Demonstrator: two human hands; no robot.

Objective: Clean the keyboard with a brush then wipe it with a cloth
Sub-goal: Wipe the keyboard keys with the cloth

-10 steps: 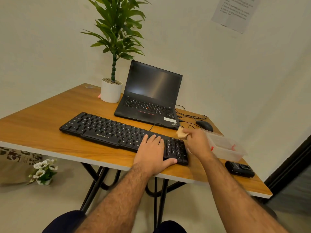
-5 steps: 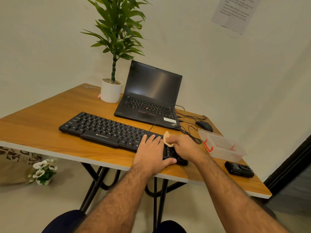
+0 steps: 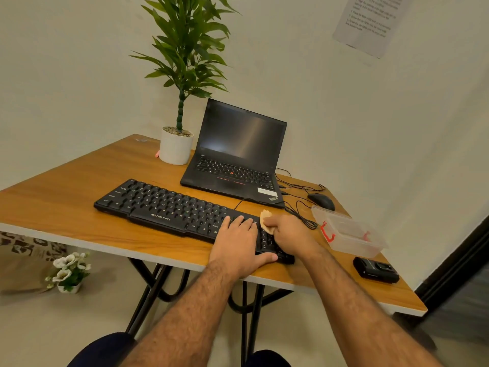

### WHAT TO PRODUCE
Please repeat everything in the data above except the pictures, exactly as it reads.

### RESULT OF THE TASK
Demonstrator: two human hands; no robot.

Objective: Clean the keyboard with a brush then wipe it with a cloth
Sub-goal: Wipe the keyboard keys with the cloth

-10 steps: 
-5 steps: 
+0 steps: 

This exercise has nothing more to it.